* [TRY IT]
Identify and copy all lines of the material where the string "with" is found.

* [RECORDED DATA]
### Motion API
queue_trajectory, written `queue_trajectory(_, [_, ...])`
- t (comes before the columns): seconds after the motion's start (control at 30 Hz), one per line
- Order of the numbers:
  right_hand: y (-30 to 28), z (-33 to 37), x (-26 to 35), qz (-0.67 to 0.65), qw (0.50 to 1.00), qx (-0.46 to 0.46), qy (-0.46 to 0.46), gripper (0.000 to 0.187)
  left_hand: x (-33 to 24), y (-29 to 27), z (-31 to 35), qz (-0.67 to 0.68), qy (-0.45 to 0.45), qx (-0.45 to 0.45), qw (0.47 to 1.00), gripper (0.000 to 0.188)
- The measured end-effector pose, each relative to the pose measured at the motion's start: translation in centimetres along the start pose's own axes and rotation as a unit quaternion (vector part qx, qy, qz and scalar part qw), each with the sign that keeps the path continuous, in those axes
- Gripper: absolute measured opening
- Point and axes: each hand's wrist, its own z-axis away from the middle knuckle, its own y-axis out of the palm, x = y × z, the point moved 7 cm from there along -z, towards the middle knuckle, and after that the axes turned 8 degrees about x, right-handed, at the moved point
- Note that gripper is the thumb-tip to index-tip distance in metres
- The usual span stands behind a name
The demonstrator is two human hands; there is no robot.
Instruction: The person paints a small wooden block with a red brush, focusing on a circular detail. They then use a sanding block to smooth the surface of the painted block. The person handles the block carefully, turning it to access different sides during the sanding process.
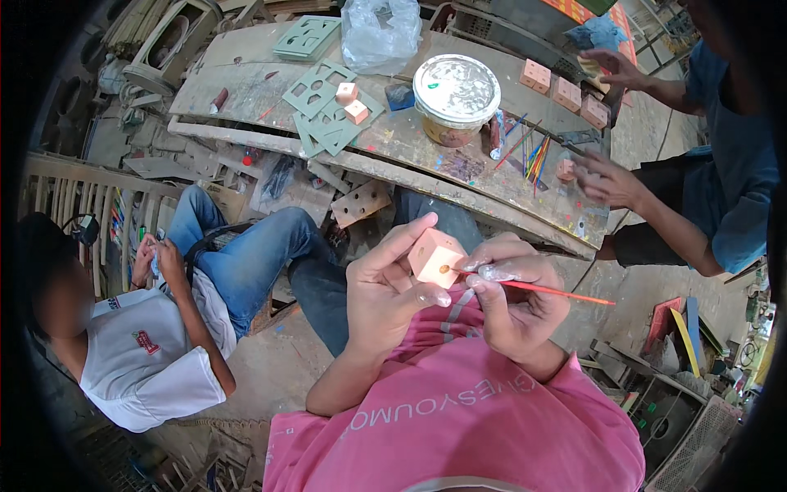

* [RESPONSE BELOW]
- The measured end-effector pose, each relative to the pose measured at the motion's start: translation in centimetres along the start pose's own axes and rotation as a unit quaternion (vector part qx, qy, qz and scalar part qw), each with the sign that keeps the path continuous, in those axes
Instruction: The person paints a small wooden block with a red brush, focusing on a circular detail. They then use a sanding block to smooth the surface of the painted block. The person handles the block carefully, turning it to access different sides during the sanding process.

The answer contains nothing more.